Like, have there been any particular pain points or we, we talk about Some companies, when they try it, when they even think about doing this, they've got like NDAs. And so some of their code, some of the code are either licensed from another company or there's some NDA keeping them from being able to open source.
It was, you know, it's something of that of that nature. Were there any pain points?
Darko: I would say that this happened in two big jumps. The first one was when I spoke about that, you know, growing up from serving small. Small shops to serving the bigger companies. And then at some point people came and said, well, the Sanford is great.

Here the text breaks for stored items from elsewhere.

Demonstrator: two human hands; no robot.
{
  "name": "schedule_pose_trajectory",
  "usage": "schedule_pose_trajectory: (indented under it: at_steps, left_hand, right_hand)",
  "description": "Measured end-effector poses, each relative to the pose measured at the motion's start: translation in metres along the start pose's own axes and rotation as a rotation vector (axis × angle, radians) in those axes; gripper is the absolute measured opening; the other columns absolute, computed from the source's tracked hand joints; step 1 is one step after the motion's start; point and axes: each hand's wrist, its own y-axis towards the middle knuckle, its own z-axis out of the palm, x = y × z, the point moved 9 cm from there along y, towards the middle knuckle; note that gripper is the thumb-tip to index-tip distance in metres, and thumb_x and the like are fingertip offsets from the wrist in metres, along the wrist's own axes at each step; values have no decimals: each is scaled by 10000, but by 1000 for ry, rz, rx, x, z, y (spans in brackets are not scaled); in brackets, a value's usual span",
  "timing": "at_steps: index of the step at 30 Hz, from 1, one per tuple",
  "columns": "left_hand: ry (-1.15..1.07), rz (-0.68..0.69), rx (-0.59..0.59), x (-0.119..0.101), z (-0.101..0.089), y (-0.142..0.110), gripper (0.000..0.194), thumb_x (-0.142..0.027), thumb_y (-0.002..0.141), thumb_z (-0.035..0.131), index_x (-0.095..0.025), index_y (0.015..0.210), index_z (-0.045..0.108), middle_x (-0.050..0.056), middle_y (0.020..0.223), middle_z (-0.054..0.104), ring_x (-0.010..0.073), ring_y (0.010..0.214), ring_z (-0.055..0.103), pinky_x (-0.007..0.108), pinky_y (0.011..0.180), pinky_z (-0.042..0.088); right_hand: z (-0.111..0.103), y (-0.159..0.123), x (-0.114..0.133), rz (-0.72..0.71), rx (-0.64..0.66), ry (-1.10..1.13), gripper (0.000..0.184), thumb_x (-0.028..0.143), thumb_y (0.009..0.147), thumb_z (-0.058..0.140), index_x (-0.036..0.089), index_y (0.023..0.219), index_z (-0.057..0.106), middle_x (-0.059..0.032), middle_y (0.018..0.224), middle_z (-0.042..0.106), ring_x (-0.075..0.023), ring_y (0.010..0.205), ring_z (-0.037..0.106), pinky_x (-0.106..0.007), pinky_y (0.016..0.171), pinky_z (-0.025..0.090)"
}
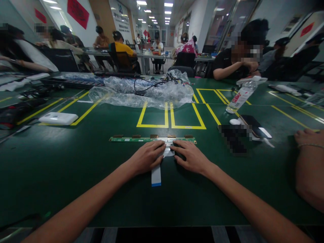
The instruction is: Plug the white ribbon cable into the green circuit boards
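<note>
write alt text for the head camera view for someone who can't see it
Two bare hands, left and right, work at a long green circuit board and a white ribbon cable on a dark green table. Beyond lie crumpled clear plastic and yellow tape outlines.

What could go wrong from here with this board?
The left hand overlaps the white ribbon cable, whose blue-tipped end sticks out, so a careless move might drag or crease it.
The right hand and the left both work at the middle of the long, thin board; pressing hard there could flex it.
</note>
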Motion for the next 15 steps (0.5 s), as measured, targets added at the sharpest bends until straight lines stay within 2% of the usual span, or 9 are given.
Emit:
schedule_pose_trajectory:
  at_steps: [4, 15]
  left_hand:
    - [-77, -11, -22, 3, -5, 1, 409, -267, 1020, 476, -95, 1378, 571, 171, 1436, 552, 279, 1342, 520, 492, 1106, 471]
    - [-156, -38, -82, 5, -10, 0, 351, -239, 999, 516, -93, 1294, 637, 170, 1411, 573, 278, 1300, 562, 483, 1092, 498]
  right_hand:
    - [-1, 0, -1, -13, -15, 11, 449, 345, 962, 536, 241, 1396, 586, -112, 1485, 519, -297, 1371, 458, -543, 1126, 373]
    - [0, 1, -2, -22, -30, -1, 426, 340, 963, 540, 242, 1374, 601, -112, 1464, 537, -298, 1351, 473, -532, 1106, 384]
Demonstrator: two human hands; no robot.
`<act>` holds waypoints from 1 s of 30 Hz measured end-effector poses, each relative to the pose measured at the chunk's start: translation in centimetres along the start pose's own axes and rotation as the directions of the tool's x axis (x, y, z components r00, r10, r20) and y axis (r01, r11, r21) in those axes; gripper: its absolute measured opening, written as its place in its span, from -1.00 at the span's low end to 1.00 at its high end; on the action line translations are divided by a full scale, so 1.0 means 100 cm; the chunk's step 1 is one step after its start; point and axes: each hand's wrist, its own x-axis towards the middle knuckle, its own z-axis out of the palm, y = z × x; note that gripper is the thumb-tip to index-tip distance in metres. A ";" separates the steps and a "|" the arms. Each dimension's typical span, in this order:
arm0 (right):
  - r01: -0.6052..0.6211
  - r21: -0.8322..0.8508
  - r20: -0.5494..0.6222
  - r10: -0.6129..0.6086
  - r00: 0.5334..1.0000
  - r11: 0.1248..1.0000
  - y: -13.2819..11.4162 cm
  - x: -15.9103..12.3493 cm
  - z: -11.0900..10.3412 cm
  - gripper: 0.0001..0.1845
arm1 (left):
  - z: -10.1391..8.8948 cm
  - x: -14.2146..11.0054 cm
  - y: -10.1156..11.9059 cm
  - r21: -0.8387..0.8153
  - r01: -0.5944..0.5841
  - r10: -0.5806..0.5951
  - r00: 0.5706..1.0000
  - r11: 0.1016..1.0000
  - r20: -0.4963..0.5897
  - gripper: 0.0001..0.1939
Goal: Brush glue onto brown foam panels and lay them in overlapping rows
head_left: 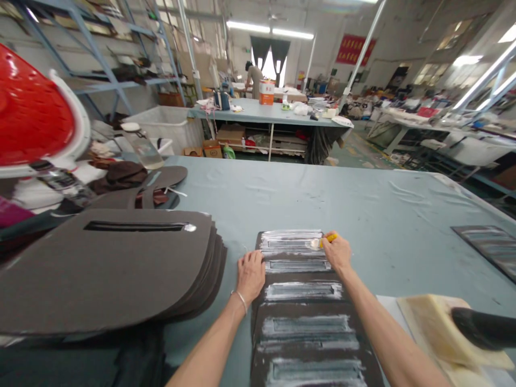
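Observation:
Dark grey panels (298, 277) lie overlapped in a row on the table before me, each with a slot framed by streaks of white paste. My right hand (337, 251) grips a brush (328, 239) with a yellow handle; its whitish tip touches the farthest panel near the right end of its slot. At that panel's left edge rests my left hand (250, 273), fingers slightly bent and laid on the border, holding nothing I can see. A white band circles the left wrist. To the left is a thick stack of rounded dark panels (153, 269), the top one slotted.
A pale yellow container (439, 333) with a black cylindrical part stands at the lower right. Another streaked panel (487, 247) lies at the right edge. A clear bottle (141, 145) and a red item (32, 113) are at the left. A person (253, 78) bends over a far table.

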 end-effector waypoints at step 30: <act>0.096 0.182 0.058 -0.109 0.992 0.978 0.015 -0.081 -0.027 -0.75 | -0.013 -0.057 -0.001 -0.140 -0.116 0.118 0.993 0.983 0.009 -0.66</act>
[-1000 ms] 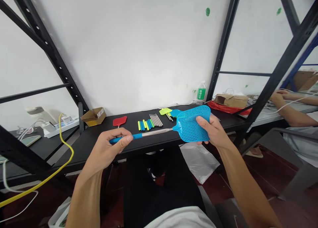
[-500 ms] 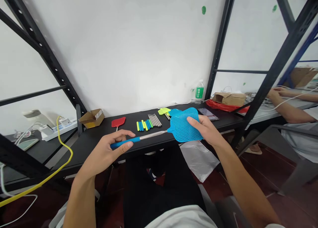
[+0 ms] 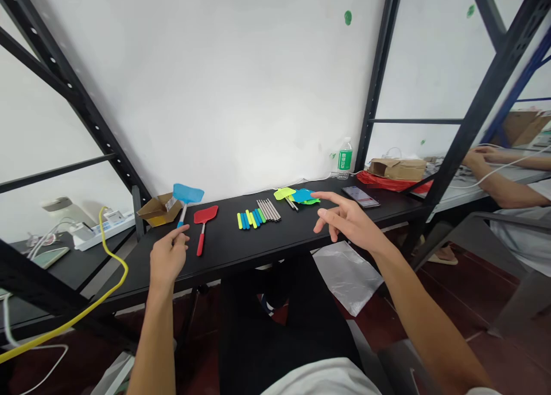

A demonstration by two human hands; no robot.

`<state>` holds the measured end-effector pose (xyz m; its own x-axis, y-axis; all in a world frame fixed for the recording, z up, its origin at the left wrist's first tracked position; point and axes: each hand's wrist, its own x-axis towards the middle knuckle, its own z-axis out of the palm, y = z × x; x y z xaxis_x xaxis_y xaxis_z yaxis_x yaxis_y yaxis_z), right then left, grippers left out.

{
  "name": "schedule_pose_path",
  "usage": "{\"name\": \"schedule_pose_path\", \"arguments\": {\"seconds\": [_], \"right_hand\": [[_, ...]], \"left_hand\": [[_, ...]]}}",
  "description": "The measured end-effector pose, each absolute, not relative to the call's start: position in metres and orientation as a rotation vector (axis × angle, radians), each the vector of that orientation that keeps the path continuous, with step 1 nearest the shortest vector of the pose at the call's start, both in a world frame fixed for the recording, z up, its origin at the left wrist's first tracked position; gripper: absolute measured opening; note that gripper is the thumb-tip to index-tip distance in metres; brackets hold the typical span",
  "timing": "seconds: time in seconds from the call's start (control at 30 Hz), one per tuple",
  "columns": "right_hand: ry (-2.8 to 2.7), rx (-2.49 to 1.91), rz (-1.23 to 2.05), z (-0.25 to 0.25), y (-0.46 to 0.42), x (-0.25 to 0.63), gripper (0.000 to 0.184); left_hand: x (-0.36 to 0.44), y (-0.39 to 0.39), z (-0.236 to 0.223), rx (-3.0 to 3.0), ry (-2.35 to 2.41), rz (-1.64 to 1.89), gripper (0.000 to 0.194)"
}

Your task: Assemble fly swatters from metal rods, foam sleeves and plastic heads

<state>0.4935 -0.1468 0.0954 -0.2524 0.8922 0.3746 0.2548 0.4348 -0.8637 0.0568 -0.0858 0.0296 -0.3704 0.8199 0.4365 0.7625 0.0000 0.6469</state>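
Observation:
A blue fly swatter stands tilted at the left of the black table, its handle inside my left hand, which is closed on it. Beside it lies a red fly swatter with a metal rod and red handle. My right hand is open over the table's right part, fingers spread. Nearest to it are blue swatter heads and a yellow-green swatter head, with metal rods partly under them. In the middle lie several metal rods and a row of coloured handles in yellow, blue and green.
An opened cardboard box is at the table's left end. A phone and a water bottle are at the right. A yellow cable hangs at the left. Another person's arm shows at the far right.
My right hand has let go of the blue swatter's head and is now open. My left hand has carried the swatter leftward, its head now pointing away beside the red one.

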Motion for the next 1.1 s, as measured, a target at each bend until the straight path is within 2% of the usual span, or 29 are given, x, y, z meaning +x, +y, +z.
{"name": "schedule_pose_path", "arguments": {"seconds": [0.3,0.7,0.93,1.1], "right_hand": [[-1.827,-0.995,0.874,0.093,-0.149,0.489,0.058],[-1.87,-1.012,0.849,0.092,-0.148,0.487,0.055],[-1.94,-1.066,0.84,0.084,-0.138,0.489,0.056],[-2.223,-1.224,0.75,0.059,-0.115,0.497,0.057]], "left_hand": [[0.052,-0.064,-0.014,1.67,2.316,0.954,0.052],[0.055,-0.055,-0.025,1.814,2.377,0.75,0.056],[0.11,-0.064,-0.018,2.133,2.267,0.785,0.055],[0.146,-0.064,-0.034,2.318,2.162,0.611,0.059]]}}
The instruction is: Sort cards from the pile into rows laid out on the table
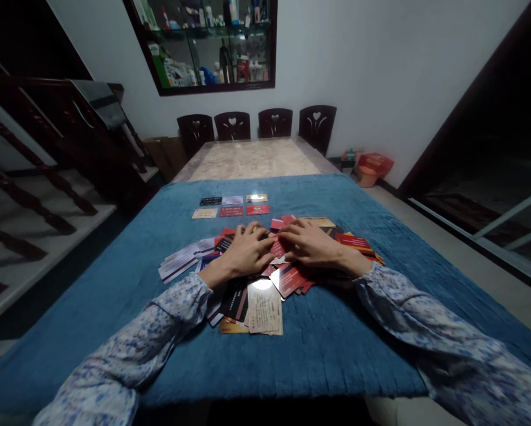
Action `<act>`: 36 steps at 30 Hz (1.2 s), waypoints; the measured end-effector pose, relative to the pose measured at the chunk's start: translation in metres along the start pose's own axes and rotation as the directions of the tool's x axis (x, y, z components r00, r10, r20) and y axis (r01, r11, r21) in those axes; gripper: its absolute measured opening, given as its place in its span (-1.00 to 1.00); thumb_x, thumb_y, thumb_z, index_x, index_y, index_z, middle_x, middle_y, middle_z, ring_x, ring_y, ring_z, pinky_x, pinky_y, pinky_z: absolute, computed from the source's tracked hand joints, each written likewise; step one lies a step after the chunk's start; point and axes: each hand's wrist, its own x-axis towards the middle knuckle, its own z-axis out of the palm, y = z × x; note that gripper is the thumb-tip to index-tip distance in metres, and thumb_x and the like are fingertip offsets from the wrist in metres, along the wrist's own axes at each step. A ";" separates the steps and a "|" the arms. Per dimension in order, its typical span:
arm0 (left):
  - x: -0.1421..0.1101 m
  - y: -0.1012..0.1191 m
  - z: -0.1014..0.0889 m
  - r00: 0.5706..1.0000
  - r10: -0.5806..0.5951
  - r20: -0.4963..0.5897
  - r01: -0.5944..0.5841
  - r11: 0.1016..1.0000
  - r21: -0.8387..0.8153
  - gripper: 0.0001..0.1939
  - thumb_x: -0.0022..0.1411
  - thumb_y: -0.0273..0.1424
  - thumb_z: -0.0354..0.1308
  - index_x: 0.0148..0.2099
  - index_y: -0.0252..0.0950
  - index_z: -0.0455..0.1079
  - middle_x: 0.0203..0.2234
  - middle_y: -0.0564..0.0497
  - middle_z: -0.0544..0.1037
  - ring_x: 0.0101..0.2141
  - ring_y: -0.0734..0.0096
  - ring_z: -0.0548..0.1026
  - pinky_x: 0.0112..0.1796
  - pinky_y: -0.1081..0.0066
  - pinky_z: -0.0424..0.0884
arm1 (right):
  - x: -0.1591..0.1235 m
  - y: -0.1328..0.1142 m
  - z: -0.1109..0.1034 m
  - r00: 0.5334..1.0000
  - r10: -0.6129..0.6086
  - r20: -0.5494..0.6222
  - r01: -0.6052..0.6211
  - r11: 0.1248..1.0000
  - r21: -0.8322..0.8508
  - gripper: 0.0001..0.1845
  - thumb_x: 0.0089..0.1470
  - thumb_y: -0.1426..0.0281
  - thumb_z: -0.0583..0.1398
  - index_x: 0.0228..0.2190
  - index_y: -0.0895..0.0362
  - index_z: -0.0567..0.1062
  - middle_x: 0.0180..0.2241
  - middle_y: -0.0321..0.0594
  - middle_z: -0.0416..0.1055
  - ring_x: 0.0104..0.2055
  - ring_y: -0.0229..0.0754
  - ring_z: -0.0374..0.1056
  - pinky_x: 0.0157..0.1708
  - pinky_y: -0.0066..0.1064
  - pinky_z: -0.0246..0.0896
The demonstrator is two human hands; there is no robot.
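A loose, overlapping heap of plastic cards spreads across the blue cloth [114,284] in front of me. My left hand [246,253] rests palm down over the heap's middle, fingers apart. Beside it, my right hand [307,244] lies on the cards with its fingers stretched toward the left one. Between the hands a red card [278,249] shows in part. Nearer to me are a cream card [265,307], a black card [236,300] and another red card [287,279]. White cards [180,260] fan out at the left. Both palms hide the cards beneath them.
Beyond the heap, several cards lie in two short rows, including a red card [258,209] and a black card [211,201]. The marble tabletop [256,158] shows past the cloth. Several dark chairs [232,125] stand at the far end. A stair railing [25,154] is at left.
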 end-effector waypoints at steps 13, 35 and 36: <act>0.003 0.013 0.000 0.999 -0.004 0.037 0.000 0.996 0.085 -0.62 0.42 -0.23 0.06 0.13 -0.32 0.46 0.11 -0.25 0.51 0.16 -0.11 0.29 0.08 -0.14 0.21 | 0.002 0.001 0.007 0.999 0.017 -0.040 -0.022 0.994 -0.111 -0.63 0.35 0.23 0.13 0.04 0.13 0.56 0.03 0.04 0.50 0.08 0.13 0.22 0.06 0.03 0.17; -0.005 0.000 -0.006 0.977 0.208 -0.053 -0.188 0.948 0.258 -0.84 0.41 -0.47 0.11 -0.15 -0.34 0.54 -0.20 -0.15 0.66 -0.02 0.12 0.45 -0.11 0.16 0.27 | -0.002 0.010 0.009 0.985 -0.121 -0.126 0.116 0.992 -0.045 -0.66 0.31 0.28 0.19 0.04 0.12 0.57 -0.04 0.01 0.59 0.03 0.07 0.27 0.01 -0.05 0.12; -0.005 -0.002 -0.007 0.976 0.207 -0.067 -0.185 0.952 0.242 -0.84 0.40 -0.47 0.11 -0.15 -0.34 0.54 -0.21 -0.14 0.66 -0.02 0.12 0.45 -0.11 0.17 0.27 | -0.002 0.011 0.009 0.983 -0.116 -0.143 0.113 0.993 -0.029 -0.67 0.32 0.31 0.18 0.04 0.11 0.58 -0.07 0.00 0.59 0.00 0.04 0.28 -0.02 -0.08 0.12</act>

It always with features and so on, but you guys aren't in the cloud and our security compliance, legal teams are not going to take it. They might take it from, I don't know, GitHub or, you know. AWS, but you guys being like a smaller vendor and all of that, you know, does not satisfy. But, on the other hand, if you would let us run it, we would be happy to pay.
And then it was a process of, roughly speaking, like 18 months of packaging the app so other people can install it and run it. And that was, that was the first jump. And once, once we did that, kind of relatively soon after, we had that experience of, you know, some customers want to contribute to some area, have the influence in some area to a larger extent that, you know, maybe we would not be able to, you know, in a short period of time address, you know, if it, even if it's like a relatively small thing, it really depends.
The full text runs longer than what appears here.